Rifugiati sudanesi sfrattati nella capitale

I bagagli, ma sarebbe più corretto dire gli innumerevoli sacchetti di fortuna, sono sparsi su un marciapiede di via Casilina, nei pressi del quartiere Centocelle, assieme a tutta la suppellettile che fino a poco prima trovava posto in una casa. Gli automobilisti rallentano per capire se si tratta di un mercatino improvvisato o di una nuova discarica abusiva, ma nessuno si ferma. Non è chiaro perché una donna di colore si disperi e cosa facciano lì tanti immigrati africani.

Se si va a parlare con Salah Mohamed Taha, nonostante la situazione di emergenza, lui offre subito un posto a sedere. Proprio come se quel marciapiede fosse il salotto di casa sua. Racconta che giovedì 24 gennaio lui e gli altri membri di cinque famiglie sudanesi che abitavano in una casa di proprietà del comune sono stati sfrattati a forza. “Sono arrivati diversi poliziotti e ci hanno dato 10 minuti per sgomberare la casa”, racconta. “Hanno preso in braccio due bambini e messo le manette a mia moglie”.

Salah è in Italia dal 1993 e si arrangia per vivere. Tutti gli altri sudanesi sfrattati insieme a lui, compresi sei bambini, il più piccolo dei quali ha solo due mesi, sono richiedenti asilo, provenendo da un paese certo non facile.“Non siamo animali e vogliamo essere trattati con il minimo di gentilezza”, dice con forza. Prima vivevano insieme nei pressi della stazione Tiburtina, ma grazie ad un accordo tra la comunità sudanese e il comune capitolino, sono stati trasferiti, circa due anni fa, in un immobile in via Casilina. “Ora vogliono spostare le nostre famiglie insieme ad altre 80 persone single in un alloggio in zona Torre Angela, obbligandoci a condividere anche il bagno” – rivela Salah.

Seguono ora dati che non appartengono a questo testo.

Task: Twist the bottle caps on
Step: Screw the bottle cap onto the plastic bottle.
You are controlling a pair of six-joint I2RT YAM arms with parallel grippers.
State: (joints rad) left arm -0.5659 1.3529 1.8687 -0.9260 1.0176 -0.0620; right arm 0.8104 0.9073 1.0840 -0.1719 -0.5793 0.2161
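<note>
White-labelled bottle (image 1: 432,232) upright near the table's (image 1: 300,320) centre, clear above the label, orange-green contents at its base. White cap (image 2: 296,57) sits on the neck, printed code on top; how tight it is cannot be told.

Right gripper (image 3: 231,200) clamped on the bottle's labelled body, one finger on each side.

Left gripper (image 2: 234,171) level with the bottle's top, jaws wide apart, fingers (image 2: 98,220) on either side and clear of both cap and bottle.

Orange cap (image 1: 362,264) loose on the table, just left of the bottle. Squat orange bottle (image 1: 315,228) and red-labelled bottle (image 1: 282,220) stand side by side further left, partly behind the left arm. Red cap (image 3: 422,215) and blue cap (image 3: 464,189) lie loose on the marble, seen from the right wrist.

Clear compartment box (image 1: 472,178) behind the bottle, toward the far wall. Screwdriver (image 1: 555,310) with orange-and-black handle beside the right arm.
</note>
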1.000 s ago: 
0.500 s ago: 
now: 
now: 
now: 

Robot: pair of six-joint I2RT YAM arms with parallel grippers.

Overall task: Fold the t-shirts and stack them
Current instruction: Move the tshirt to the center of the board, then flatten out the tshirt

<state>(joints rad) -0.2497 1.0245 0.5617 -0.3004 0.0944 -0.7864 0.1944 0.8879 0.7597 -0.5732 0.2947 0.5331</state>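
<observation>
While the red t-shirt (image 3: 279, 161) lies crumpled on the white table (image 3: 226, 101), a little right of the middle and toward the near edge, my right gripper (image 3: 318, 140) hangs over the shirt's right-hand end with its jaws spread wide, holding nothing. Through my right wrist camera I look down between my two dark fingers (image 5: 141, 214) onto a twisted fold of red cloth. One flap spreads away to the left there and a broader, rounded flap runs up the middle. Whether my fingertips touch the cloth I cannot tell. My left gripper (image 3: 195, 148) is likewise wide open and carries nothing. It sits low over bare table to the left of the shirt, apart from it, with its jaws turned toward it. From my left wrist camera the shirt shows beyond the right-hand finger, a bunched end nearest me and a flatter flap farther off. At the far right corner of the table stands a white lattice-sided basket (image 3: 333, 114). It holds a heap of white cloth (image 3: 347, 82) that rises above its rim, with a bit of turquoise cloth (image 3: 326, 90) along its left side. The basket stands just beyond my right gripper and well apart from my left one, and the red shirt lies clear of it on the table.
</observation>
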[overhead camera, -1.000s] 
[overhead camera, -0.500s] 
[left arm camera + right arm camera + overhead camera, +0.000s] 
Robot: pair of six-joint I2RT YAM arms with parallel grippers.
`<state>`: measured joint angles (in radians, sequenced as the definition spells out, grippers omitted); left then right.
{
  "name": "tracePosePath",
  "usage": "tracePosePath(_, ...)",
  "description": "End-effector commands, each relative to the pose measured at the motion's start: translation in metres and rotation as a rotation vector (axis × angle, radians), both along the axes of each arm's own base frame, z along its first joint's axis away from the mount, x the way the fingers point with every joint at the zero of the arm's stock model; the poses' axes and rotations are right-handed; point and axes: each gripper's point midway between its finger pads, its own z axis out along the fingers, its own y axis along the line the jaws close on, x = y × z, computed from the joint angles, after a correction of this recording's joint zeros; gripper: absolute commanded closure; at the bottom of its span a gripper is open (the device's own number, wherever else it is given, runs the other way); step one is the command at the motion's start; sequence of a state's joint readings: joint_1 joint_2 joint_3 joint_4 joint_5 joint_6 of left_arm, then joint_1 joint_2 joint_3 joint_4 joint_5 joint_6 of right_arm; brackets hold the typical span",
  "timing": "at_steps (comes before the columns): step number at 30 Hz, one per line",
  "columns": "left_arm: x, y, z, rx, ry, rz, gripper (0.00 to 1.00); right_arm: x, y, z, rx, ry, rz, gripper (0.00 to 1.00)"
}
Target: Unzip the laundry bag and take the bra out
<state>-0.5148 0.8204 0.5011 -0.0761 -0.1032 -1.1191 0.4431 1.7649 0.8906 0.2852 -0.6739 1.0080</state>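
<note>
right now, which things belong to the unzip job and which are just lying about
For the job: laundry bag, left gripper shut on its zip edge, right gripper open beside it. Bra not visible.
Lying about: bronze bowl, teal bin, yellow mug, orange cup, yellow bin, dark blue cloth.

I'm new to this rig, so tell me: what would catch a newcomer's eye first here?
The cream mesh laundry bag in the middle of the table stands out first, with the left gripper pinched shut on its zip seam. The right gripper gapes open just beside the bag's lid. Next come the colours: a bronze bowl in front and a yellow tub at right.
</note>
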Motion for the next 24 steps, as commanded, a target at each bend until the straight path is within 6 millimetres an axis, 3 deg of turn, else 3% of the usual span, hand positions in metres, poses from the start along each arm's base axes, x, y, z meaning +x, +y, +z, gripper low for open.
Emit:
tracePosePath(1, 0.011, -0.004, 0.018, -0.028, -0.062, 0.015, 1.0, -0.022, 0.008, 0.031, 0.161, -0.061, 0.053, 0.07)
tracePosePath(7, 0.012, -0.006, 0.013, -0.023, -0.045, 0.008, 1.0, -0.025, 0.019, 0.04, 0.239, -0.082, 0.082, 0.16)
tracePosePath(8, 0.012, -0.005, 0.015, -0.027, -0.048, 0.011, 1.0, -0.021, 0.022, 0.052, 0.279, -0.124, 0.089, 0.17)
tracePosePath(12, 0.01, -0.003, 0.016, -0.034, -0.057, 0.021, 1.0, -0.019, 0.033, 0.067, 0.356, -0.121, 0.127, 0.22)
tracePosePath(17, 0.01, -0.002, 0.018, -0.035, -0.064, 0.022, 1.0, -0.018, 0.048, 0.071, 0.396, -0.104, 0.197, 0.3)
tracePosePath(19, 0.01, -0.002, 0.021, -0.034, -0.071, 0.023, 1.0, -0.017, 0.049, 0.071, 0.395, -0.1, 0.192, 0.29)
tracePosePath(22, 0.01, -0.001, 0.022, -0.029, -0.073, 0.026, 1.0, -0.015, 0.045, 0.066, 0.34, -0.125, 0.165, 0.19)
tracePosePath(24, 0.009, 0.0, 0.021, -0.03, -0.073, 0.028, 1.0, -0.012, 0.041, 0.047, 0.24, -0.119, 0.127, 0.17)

Rifiutata la proposta di spostarsi, sono rimasti per strada, affrontando il disagio e contando sull’aiuto di amici che si prendono cura dei bambini. Per uscire dalla condizione di invisibilità, venerdì 25 sono andati a parlare con un avvocato mentre uno di loro è rimasto sul marciapiede a sorvegliare gli oggetti personali della comunità. “Quando siamo tornati – afferma Salah – abbiamo scoperto che il nostro collega era stato investito da una macchina e portato in ospedale”. Quasi un accanimento della cattiva sorte.

Marcello Bertucci, avvocato dei sudanesi sfrattati, racconta che ha presentato un esposto in procura a firma di uno dei richiedenti asilo. “Sono rimasto perplesso su come è avvenuto lo sfratto – dice – Ai sudanesi non è stato presentato nessun documento ufficiale”. Secondo Bertucci, i tempi per risolvere il caso saranno lunghi. Nel frattempo i richiedenti asilo, che per legge non sono ancora autorizzati a cercarsi un lavoro regolare, continuano a vivere sul marciapiede. “Sopportiamo tutto, anche il freddo – afferma Salah – basta che non piova”.